3 thoughts to “Reader Question: Are Private Elementary Schools For Working Moms Too?”

  1. I agree with your suggestions, Christina. For what it’s worth, I’m a (very) full time working mom with a full time working husband and our child attends a traditional westside private school where most of the moms don’t work (or don’t work full time), and I’ve not found the fact I work to ever be a material issue. Other moms have always welcomed our nanny on playdates and regularly offer to help out with pick ups, etc. if we need it. In fact, in some ways, it’s easier for me to come help with school activities since I’m not trying to balance my younger child’s schedule since he is in school or other care during the day. Other times, like the initial transition period mentioned in the post, it takes some juggling but has definitely been worth it. I feel included in the “mom” activities – although I often am unable to attend, and I never had the expetation that school families would become the main focus of our social life.

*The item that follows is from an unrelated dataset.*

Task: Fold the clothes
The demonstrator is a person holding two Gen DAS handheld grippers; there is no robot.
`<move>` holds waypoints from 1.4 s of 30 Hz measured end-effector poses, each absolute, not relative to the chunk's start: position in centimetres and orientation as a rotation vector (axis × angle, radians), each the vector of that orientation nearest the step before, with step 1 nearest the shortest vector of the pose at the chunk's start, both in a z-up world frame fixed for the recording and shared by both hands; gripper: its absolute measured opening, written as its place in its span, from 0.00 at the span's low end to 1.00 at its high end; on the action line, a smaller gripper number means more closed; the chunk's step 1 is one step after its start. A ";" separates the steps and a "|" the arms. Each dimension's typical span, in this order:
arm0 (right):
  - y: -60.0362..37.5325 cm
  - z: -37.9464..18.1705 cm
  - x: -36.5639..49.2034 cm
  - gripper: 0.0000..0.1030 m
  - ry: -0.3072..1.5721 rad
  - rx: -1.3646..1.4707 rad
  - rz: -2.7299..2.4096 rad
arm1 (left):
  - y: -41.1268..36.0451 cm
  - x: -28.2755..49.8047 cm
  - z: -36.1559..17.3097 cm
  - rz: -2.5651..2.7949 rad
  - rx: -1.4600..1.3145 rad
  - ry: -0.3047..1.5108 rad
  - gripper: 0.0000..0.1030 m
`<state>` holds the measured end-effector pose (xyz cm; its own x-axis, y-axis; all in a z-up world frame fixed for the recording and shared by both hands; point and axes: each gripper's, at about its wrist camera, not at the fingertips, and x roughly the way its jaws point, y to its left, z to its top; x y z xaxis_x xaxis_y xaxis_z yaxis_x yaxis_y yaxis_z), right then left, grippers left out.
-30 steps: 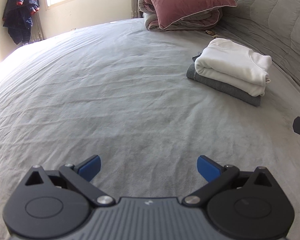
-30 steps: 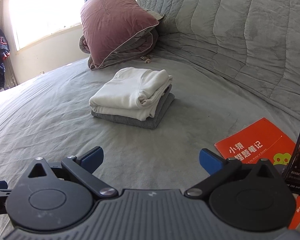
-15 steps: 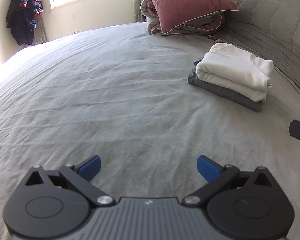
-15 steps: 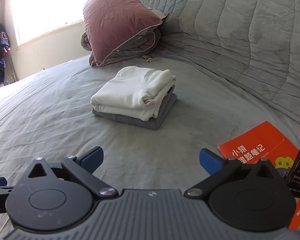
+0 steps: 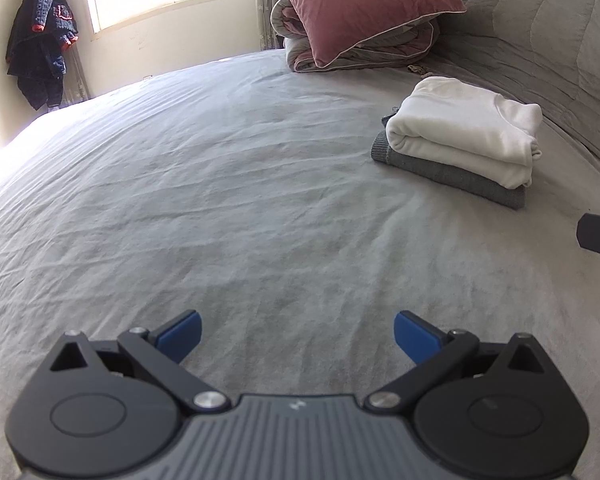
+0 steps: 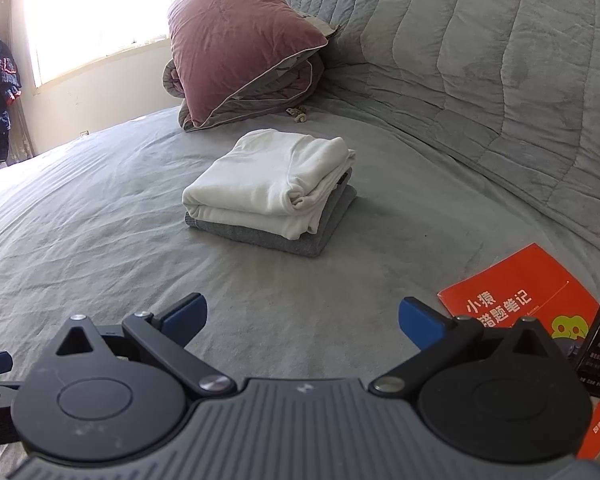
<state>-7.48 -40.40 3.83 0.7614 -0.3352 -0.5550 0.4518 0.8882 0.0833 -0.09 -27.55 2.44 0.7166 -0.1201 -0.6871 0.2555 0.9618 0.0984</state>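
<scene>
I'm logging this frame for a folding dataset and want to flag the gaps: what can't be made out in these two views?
- Grey garment: mostly covered by the white garment; its type is unclear in either view.
- Orange book: partly hidden by the right gripper and a dark object at the right edge.
- Small item by the pillow: too small to identify.
- No unfolded clothes are visible.

Left hand-held gripper [image 5: 297, 333] spread wide, holding nothing; right hand-held gripper [image 6: 302, 317] likewise, level
</scene>
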 end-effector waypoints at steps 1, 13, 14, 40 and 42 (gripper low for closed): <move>-40.4 3.9 -7.5 1.00 0.559 0.221 -0.432 | -27.7 -0.1 2.4 -0.212 0.195 0.744 0.99; -41.7 4.9 -7.5 1.00 0.522 0.238 -0.481 | -30.5 -0.1 3.2 -0.271 0.245 0.714 0.99; -41.9 4.9 -7.5 1.00 0.518 0.242 -0.488 | -30.7 0.0 3.3 -0.276 0.245 0.711 0.99; -43.2 5.1 -7.5 1.00 0.516 0.284 -0.525 | -33.2 0.7 3.6 -0.342 0.259 0.733 0.99; -43.1 5.1 -7.4 1.00 0.517 0.282 -0.523 | -33.2 0.7 3.6 -0.344 0.260 0.734 0.99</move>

I know we all hope to experience diversity at our schools, and I definitely don’t feel like our kids (or we) need our family to be exactly like every other at school. Regardless, our child and family love our school, and I’m glad that we didn’t focus on whether other moms worked outside the home when making our decision – as opposed to whether the school and other families seemed to have consistent values and views regarding our children’s educations.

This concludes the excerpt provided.